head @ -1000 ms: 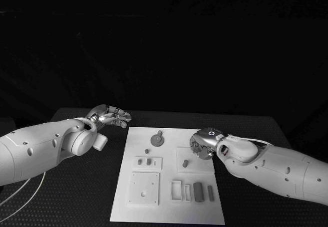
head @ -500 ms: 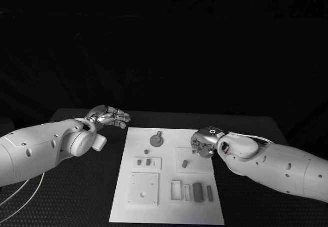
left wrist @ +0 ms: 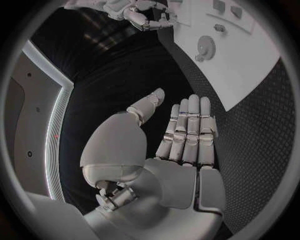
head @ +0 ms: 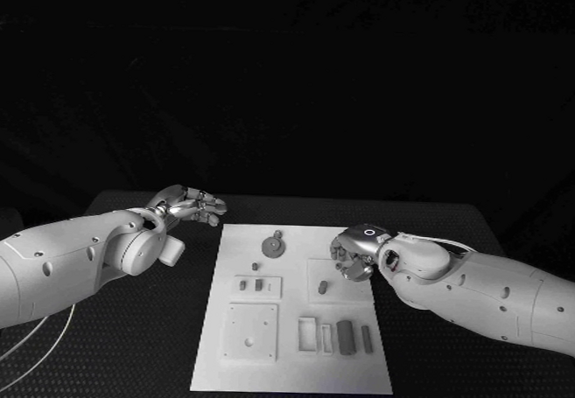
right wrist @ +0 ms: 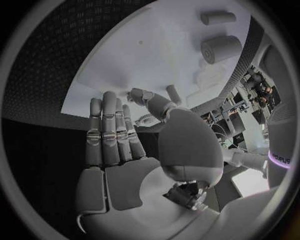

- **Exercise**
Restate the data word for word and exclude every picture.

- **Answer to the exercise**
head @ -1000 ms: 
head @ -500 ms: 
left wrist @ +0 ms: 
head @ +0 ms: 
right wrist @ +0 ms: 

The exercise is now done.